Sir Eric Demers on AMD R600

Status
Not open for further replies.
Very fabulous interview and responses. Not to sure how to word some questions, will do my best considering all the professionals here.

R600 design looks to go beyond DX10 or pixel cruching, at least to me and I just can't help but ask.

- Is other calculational or computing type problems looked at and incorporated into R600 design? For example physic calculations in conjunction with graphics to use the vastly multi threaded design and high bandwidth available?

- Maybe other types of uses as in raytrace/GI calculations for use in render farms, would or could R600 even be efficient doing this?

- Maybe just better to ask, what other areas, besides graphics and video R600 design was influence and can do?

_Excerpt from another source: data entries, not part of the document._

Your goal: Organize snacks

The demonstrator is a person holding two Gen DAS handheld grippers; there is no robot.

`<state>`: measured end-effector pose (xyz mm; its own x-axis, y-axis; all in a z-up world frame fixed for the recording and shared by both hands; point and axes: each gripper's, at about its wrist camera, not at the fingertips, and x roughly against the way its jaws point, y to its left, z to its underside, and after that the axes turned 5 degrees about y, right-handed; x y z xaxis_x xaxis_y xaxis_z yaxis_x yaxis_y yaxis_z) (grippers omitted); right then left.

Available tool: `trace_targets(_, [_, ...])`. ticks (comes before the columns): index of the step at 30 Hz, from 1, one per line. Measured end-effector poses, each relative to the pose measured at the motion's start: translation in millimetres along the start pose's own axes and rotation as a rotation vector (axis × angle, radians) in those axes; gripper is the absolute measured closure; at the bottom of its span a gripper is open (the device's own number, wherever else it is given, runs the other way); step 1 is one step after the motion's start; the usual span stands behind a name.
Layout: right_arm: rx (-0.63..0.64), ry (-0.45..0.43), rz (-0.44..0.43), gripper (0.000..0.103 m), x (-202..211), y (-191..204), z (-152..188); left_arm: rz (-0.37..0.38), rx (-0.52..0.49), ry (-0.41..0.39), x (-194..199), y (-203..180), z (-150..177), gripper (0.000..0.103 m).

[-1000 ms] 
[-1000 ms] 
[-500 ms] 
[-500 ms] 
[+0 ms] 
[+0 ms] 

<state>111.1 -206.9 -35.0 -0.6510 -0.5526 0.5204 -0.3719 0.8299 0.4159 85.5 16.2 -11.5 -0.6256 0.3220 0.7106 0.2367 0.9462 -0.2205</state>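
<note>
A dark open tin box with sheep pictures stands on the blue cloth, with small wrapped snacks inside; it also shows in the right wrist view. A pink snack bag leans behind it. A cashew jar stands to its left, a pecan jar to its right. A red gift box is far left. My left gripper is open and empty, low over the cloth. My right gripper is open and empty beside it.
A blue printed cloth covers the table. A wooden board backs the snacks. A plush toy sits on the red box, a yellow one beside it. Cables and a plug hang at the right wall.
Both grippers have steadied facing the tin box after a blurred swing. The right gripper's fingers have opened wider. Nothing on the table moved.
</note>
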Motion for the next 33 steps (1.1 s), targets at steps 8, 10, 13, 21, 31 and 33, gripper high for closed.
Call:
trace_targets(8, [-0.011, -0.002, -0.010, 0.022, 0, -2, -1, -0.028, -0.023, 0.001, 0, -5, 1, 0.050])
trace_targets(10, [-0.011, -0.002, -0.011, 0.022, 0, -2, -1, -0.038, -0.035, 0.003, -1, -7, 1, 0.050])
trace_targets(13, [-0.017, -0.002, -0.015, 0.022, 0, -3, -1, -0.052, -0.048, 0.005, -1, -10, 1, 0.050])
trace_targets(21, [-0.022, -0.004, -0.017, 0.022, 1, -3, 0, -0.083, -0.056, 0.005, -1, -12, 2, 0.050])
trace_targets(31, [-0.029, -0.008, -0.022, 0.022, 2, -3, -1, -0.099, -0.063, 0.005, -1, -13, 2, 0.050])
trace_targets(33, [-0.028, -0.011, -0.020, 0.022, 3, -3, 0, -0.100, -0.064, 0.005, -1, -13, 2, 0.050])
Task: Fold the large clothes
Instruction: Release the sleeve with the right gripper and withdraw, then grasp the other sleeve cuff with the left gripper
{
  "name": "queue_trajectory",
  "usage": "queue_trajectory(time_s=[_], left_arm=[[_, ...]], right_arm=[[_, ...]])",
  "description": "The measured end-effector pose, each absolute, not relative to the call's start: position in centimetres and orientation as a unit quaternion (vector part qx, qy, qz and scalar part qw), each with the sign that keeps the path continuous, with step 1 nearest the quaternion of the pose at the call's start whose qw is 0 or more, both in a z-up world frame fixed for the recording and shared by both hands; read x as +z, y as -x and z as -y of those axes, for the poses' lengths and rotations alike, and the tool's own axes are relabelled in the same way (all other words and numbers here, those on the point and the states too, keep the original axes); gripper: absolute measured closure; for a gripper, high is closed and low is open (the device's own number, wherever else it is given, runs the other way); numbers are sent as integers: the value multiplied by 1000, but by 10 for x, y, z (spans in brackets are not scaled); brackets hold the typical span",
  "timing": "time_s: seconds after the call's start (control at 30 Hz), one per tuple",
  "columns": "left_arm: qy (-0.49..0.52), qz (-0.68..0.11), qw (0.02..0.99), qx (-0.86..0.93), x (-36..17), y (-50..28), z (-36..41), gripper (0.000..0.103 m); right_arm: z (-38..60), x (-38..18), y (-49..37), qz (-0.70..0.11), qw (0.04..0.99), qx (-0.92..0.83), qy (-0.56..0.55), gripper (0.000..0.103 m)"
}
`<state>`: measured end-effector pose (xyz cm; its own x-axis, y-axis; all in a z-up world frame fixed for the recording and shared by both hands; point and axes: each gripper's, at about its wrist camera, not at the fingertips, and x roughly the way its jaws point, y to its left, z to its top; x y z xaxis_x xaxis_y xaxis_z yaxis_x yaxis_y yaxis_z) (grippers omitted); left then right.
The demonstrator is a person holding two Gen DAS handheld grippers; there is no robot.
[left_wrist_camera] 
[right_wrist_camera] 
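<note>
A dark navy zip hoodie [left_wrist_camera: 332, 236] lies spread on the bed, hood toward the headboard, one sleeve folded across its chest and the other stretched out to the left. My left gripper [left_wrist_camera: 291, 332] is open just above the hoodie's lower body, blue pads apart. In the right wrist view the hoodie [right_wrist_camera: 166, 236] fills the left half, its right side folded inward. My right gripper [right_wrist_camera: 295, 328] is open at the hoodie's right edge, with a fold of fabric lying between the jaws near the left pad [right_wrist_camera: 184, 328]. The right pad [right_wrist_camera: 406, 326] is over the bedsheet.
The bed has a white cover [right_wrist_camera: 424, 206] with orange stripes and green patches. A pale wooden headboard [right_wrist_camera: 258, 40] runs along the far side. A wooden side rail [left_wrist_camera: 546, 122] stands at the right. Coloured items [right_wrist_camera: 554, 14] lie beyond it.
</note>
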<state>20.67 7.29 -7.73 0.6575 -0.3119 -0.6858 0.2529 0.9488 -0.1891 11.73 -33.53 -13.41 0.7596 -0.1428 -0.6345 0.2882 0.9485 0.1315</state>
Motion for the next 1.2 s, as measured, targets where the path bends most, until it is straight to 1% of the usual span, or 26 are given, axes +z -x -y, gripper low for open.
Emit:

Any elaboration on any of these questions would be most helpful if answered, thank you.

Certainly the field of "GPGPU" has been around for sometime and keeps on expanding. While not there when R600 was being conceived, it did influence it in some aspects, such as the read/write cache, precision requirements, different kinds of shader types, etc...

A lot of the burden is still more on the SW side than on the HW side. But I expect R6xx to be good in all these things as well.
 
Maybe I am being a little incorrect in my useage of terminology not to mention probably not understanding something here. I had thought AA was primarily memory bandwidth bound with the extra texture data fetches and not particularly decided by fillrate. In the R600's case this then has the extra overhead of shader execution time which is where I had thought the performance penalty comes in when doing 'simple' MSAA compared to the G80 series.

Is that right?

It's a mix -- With good compression or with enough BW, it pushes back to the engine. With poor compression or low BW, it's a bandwidth hog. Consequently, both BW and "Fillrate" contribute to the overall performance.
 
Eric, will there be perfomance difference between GDDR4 and GDDR3. Given the huge bandwidth the R600 already has.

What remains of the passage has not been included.